● Exercise brief
Below this sentence is a listing; return exactly its lines from the one with "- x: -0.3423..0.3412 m" to the one with "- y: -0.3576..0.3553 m", both kept, and nothing more.
------ Data provided
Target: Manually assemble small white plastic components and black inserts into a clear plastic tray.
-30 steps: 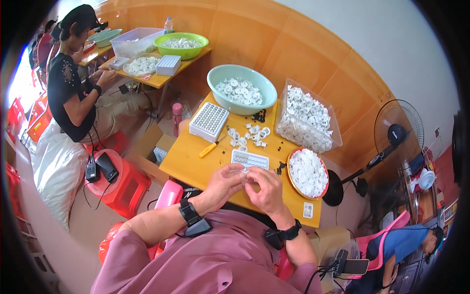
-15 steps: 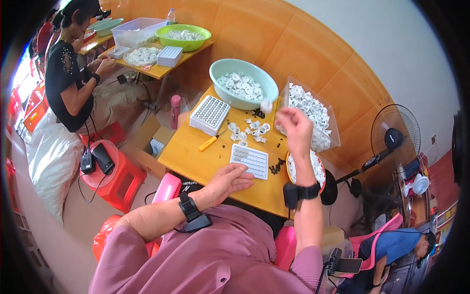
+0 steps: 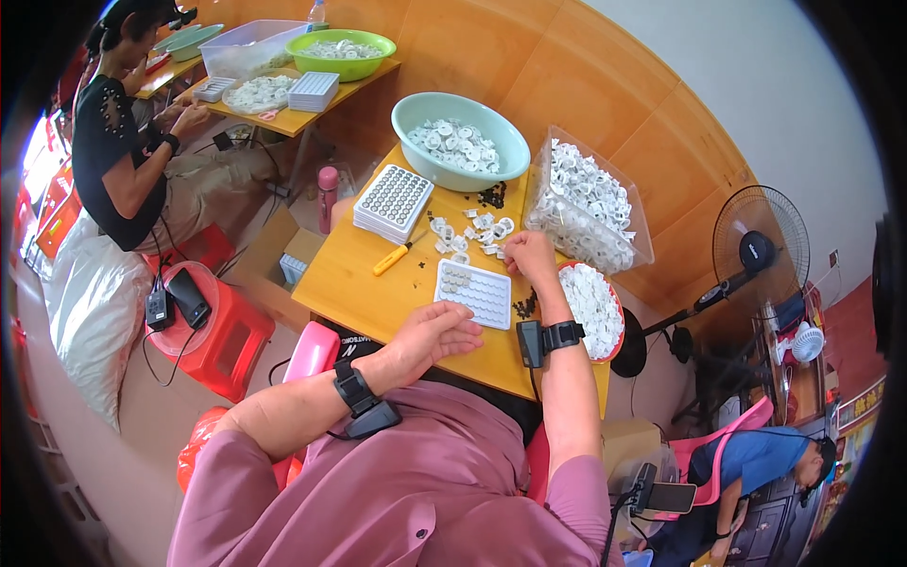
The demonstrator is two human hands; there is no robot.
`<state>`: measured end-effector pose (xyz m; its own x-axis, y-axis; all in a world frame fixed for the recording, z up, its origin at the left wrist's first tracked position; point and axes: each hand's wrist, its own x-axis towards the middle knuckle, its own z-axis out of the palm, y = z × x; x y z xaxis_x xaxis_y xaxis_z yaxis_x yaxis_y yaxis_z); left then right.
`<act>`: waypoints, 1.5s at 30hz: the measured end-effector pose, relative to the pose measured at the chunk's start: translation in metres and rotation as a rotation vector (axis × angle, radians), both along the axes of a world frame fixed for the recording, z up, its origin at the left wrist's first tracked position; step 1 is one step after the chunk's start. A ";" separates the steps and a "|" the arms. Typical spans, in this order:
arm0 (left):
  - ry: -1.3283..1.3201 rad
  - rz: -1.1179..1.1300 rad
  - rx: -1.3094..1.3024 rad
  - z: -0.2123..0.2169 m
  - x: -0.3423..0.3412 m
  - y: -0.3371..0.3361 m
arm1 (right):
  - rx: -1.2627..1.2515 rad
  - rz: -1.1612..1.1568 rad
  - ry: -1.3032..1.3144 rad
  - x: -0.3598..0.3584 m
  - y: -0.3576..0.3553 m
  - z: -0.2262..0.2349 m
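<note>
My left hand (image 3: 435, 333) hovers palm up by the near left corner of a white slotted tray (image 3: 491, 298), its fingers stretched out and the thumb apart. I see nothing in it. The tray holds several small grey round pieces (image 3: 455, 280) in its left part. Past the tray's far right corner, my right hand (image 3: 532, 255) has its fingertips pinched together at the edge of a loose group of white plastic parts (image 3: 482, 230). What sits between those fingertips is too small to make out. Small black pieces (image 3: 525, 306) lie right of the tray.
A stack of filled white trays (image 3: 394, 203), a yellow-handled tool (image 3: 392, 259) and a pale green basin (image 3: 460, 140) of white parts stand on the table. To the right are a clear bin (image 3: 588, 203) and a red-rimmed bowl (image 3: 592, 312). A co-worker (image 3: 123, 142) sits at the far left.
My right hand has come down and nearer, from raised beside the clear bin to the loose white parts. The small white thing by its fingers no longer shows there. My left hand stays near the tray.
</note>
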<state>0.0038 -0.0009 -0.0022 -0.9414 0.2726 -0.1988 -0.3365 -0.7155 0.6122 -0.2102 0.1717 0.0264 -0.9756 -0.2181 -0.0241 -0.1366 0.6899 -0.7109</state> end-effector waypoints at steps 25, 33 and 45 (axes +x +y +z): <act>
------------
● Answer
  - x: -0.3423..0.3412 m
  - y: -0.3371..0.3361 m
arm1 (right):
  - rx: -1.2627..1.2515 rad
  - rz: -1.1612..1.1568 rad
  - ry: -1.3032..1.3144 rad
  - x: -0.3598..0.3584 m
  - y: -0.3576..0.3553 m

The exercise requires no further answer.